Good luck, whatever you choose.
 
I was the administrator for the NIH MSTP for 17 years and am very familiar with this dilemma. If you truly want to become a research physician then this is a no-brainer. The Tri-I is the only way to go. If you go to the Harvard program, aside from taking on a large debt, the prediction for you becoming a serious researcher as well as a physician is much less than 50/50. I advised many students about a similar choice and many of them came back to me after a year or two at Harvard and told me that they regretted their choices. I am also speaking as a former member of the Harvard faculty. It is a wonderful medical school program, and is one of the programs that has a long history of training physicians who do research...anywhere from full time to dabbling. However, in today's research climate it is much easier and more effective to join an integrated program right off the bat then try to break into the research world later, with shorter, piecemeal or interrupted training.

Good luck, whatever you chOse.

All posts are date-tagged. I presume that you know that someone deciding on schools in 2013 would have already made their decision.

It is very common to cite people being happy or unhappy with decisions mid-way through the MD/PhD training. How happy someone else is, or a random collection of someone else's are, is meaningless. Long-term in either case the average MD or MD/PhD student will not be an R01-funded scientist. I'd also suspect that someone who pursues PhD training would be more likely to pursue a scientific career than someone who did not pursue PhD training.

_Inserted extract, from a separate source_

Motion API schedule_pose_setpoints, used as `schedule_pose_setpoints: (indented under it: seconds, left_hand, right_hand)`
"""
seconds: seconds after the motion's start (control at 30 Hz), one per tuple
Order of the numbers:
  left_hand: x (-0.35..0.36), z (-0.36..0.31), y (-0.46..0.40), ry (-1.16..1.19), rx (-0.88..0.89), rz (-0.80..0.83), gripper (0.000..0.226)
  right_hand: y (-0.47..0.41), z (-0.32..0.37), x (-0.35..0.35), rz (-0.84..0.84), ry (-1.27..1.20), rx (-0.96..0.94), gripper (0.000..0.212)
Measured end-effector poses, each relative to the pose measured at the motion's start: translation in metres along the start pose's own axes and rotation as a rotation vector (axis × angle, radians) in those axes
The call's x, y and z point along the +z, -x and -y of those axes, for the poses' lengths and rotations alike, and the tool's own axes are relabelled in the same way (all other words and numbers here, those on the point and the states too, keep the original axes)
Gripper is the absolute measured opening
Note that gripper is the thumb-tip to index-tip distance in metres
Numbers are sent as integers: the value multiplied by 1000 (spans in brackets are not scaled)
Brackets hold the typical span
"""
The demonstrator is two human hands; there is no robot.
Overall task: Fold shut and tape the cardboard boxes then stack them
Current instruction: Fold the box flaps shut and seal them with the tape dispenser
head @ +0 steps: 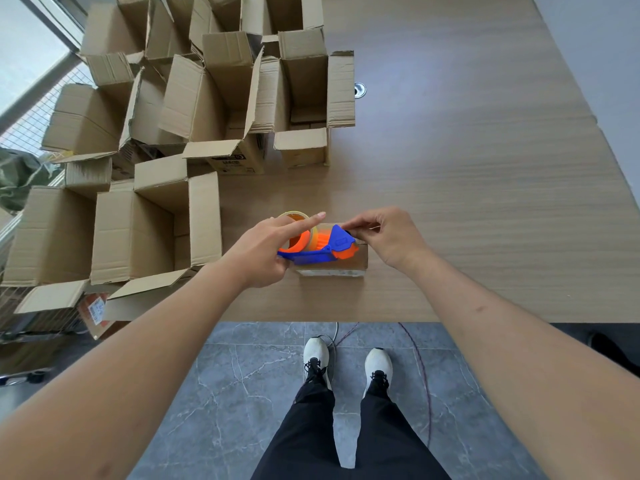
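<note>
Small box (332,263) sits on worktop (467,202) near front edge, flaps down — placed close for taping. Left hand (263,251) grips tape gun (317,245) by handle, index finger stretched over roll, likely steadying it. Right hand (388,233) fingers pinched closed at gun's front end, probably on tape end, though tape itself too thin to see. Open boxes (156,220) crowd worktop's left side — waiting, none stacked yet.

Two bare forearms with no sleeves, left hand (266,251) and right hand (391,237) without gloves or rings, black trousers (346,441), white lace-up trainers (316,358) with black laces and dark ankle cuffs
</note>
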State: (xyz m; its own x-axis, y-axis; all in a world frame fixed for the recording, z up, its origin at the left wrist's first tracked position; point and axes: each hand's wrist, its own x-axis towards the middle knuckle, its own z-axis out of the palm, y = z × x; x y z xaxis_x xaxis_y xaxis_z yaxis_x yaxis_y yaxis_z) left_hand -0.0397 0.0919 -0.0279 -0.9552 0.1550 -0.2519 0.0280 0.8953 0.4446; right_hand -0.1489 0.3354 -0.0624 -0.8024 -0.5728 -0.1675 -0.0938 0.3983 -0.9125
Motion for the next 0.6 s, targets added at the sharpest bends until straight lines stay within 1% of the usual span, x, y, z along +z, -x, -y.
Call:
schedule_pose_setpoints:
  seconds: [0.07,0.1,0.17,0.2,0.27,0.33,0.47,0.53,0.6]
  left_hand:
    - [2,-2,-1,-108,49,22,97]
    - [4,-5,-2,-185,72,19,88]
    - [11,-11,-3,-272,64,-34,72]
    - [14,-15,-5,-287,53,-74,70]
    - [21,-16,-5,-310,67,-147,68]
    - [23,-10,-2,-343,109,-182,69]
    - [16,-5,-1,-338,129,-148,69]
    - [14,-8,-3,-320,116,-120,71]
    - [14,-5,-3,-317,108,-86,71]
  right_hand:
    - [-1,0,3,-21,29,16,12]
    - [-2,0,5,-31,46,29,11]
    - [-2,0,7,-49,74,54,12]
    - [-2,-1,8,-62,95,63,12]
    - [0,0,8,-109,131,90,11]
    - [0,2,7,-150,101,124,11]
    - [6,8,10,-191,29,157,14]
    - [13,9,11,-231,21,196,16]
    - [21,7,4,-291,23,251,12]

"Today's research climate" shouldn't be a primary consideration on whether to pursue MD/PhD training. Who knows what funding will be like 15 years later when (and if) one is looking to start a lab. There are many very valid arguments to why post-doc or PhD training during/after residency is superior to MD/PhD training, especially with how fast science is advancing now. I disagree that you can definitively state MD/PhD training is "more effective" than starting research after clinical training to "break into the research world," especially without defining explicitly what you mean.

Finally, MD/PhD is the most interrupted path to a research career that I know about. Why do you think MD/PhD training is not interrupted research training (undergrad/postbac research>medicine>PhD>medicine>residency/research>postdoc>medicine/start a lab>balance medicine w/ lab)?